人間の俺からすれば異形としか例えようがない怪異たちの海の中でも、小狛の白髪と紅白の衣装は映える。
 栄華を極める商店街の雑踏を容易く潜り抜けていく小狛。一方の俺は、その背を見失うことがないよう、忙しく視線で追いながら大股でついていく。
 小狛には真白が常に傍についているから安全面の特別な心配は必要ないだろう。だが、以前迷子になられて散々捜した挙句に見つからないまま日が暮れて、宿に戻るとけろっとした顔で座っていたりしたので、迷子になられると困るのは変わりないのだ。

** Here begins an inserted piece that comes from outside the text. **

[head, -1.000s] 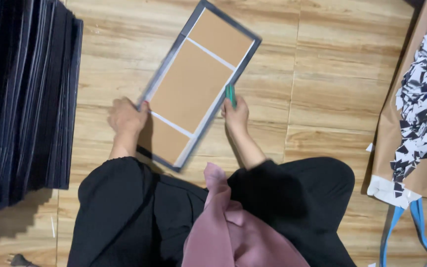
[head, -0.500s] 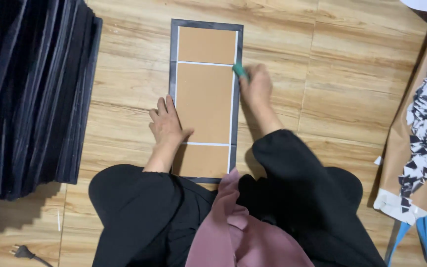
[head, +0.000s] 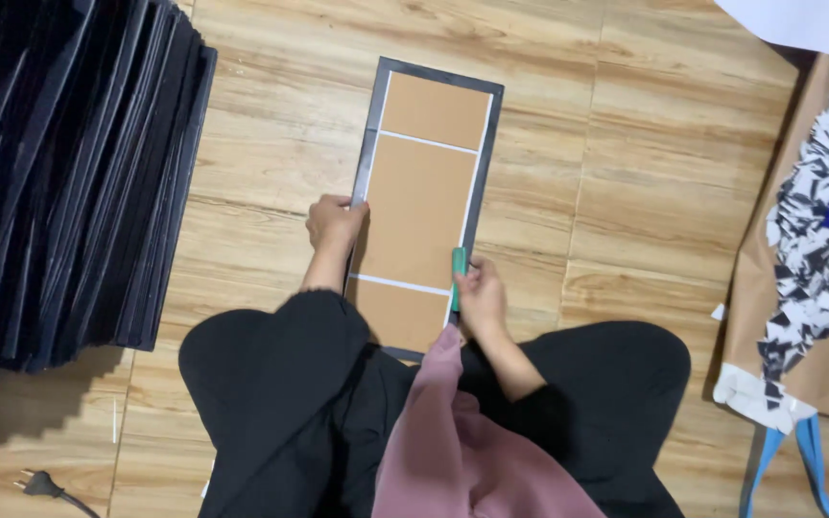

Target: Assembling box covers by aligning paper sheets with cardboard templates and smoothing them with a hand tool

 そうこう考えて一瞬目を閉じ眉間を押さえた隙に、彼の娘を見失ってしまった。
 慌てて辺りを見回す。高い身長は便利だが、こういうときに限って白の頭は見つからない。全くあいつはと頭で悪態を吐きつつ口では周りに謝りを入れ、人の流れに逆らって人捜しを続行する。

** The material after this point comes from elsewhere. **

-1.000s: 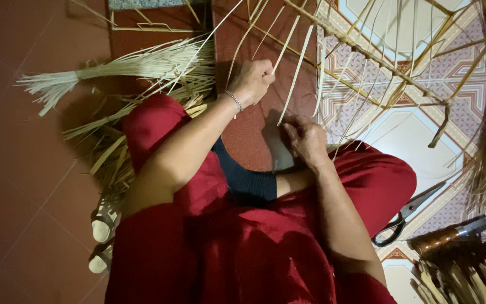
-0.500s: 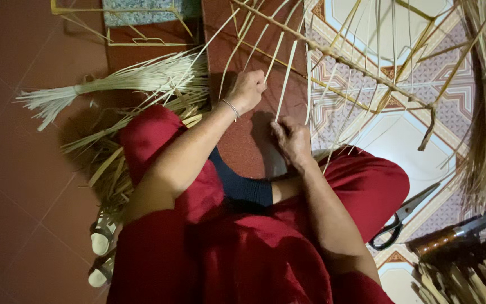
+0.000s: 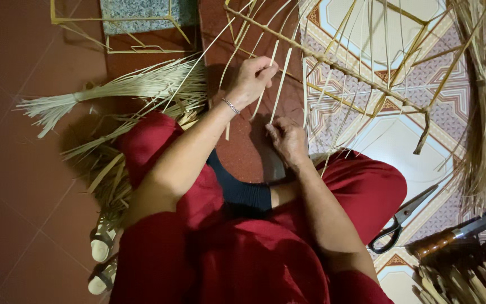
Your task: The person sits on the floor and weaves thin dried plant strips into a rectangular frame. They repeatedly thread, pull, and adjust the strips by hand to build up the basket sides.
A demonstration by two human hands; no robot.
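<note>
Bamboo strips fan out in front of you, and you are mid-weave on the bamboo frame [image 3: 333, 62] that stands on the floor past your knees. Your left hand [image 3: 250, 81] has its grip pinched on one thin strip [image 3: 265, 79] up near the frame's knotted rail. Your right hand [image 3: 288, 141], lower down, has its fingers pressed together on the lower end of another pale strip [image 3: 281, 84]. I judge this as the threading step: one strip held taut while the other is fed in. The next move calls for keeping tension and guiding the strip between its neighbours without kinking it. Scissors [image 3: 403, 219] lie on the patterned tiles by your right knee.
</note>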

 通りを鼠のようにうろちょろする俺のすぐ横を、祭の山車のような巨大な怪異が通った。ごとんごとんと腹に響く轟音をたてながら木の塊が周囲の人々を散らしていくのを見て、まさかと思いつつ山車怪異の抉った道を確認する。
 幸か不幸か、そこに小狛はいた。
 伸されてぺしゃんこ、という想像した最悪の事態ではなかったものの、彼女の肩に陣取る真白の顔は険しく、当人は痛い痛いとべそをかいている。

「大丈夫か」

 駆け寄って屈み、目視で怪我を確認する。多少の汚れはあれど重症らしきものは見当たらない。

「あのな、さっきのおっきいのの角に足の小指ぶつけたんよ! えげつないやろぉ」

 どうやらずいぶん器用に接触事故を起こしたらしかった。本人に動かさせて確認すると、骨が折れただどうだの問題でもなく、ただ単にぶつけただけのよう。無事であったことは喜ぶべきだろうが、心臓に悪いことこの上ない。

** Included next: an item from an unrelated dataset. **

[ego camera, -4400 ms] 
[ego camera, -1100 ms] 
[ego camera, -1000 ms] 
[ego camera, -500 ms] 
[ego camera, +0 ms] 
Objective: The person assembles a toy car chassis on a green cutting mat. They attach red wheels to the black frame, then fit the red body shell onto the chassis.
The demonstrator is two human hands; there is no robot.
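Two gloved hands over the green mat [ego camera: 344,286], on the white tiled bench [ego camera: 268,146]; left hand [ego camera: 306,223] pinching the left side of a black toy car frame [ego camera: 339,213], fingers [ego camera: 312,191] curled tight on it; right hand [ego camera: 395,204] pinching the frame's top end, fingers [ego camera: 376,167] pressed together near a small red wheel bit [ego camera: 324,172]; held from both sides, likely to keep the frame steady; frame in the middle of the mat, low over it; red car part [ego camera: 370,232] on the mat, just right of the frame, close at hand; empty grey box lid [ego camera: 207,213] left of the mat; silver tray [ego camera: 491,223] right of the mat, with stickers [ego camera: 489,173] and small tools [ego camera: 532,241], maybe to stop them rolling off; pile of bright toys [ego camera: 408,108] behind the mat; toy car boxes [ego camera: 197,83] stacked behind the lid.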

 俺が呆れて溜め息を吐いて体を起こすと、小狛は「ほんまに痛いのに」とぶうぶう文句を言った。
 また先ほどのように人の流れに沿って歩き出すと、小狛が俺の袖を引く。
 足の小指の痛みに参ってしまったのだろうか、先を急ぐ気を削がれたようで。頬を膨らませたまま、俺の手を握ってきた。
 こうして手を繋いでしまえば迷子にはならない。歩幅を小狛に合わせて狭めて横を見ると、彼女はどこか安心した様子だった。